• [Work task]:
Repeat the listing exactly. Do not carry over any pictures.

• [Supplied data]:
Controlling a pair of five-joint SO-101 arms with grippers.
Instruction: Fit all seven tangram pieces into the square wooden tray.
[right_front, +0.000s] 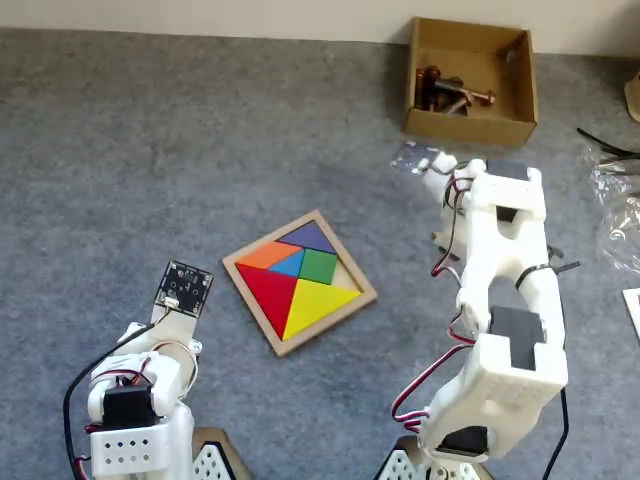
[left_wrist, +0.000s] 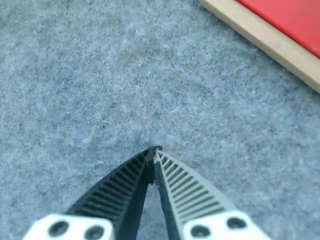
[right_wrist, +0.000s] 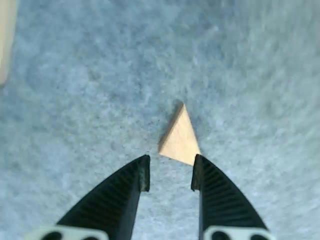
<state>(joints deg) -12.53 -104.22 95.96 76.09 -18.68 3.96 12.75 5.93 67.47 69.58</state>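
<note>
The right arm stretches forward, its hand (right_wrist: 170, 172) low over the grey desk (right_front: 120, 150), fingers parted and empty, with a small pale triangle piece (right_wrist: 180, 135) lying just ahead of them. The left hand (left_wrist: 154, 152) is pinched closed near the wooden tray (left_wrist: 260, 32).

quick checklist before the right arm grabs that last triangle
1. Right tool open: ok.
2. Wooden triangle flat on the carpet, roughly in line with the tool's gap: ok.
3. Free slot in the tray, beside the green piece: ok.
4. Left tool shut, off the tray: ok.
5. Triangle's turn matches the slot: cannot tell.
</note>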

• [Answer space]:
Controlling a pair of five-joint SO-101 arms with grippers.
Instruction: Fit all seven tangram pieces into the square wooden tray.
[right_front, +0.000s] 
[left_wrist, +0.000s] 
[right_wrist, +0.000s] 
<state>(joints deg) -12.53 -104.22 95.96 76.09 -18.68 3.96 12.75 5.93 67.47 69.58</state>
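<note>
The right arm stretches forward, its hand (right_wrist: 170, 172) low over the grey desk (right_front: 120, 150), fingers parted and empty, with a small pale triangle piece (right_wrist: 180, 135) lying just ahead of them. The left hand (left_wrist: 154, 152) is pinched closed near the wooden tray (left_wrist: 260, 32).

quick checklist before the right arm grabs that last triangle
1. Right tool open: ok.
2. Wooden triangle flat on the carpet, roughly in line with the tool's gap: ok.
3. Free slot in the tray, beside the green piece: ok.
4. Left tool shut, off the tray: ok.
5. Triangle's turn matches the slot: cannot tell.
</note>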

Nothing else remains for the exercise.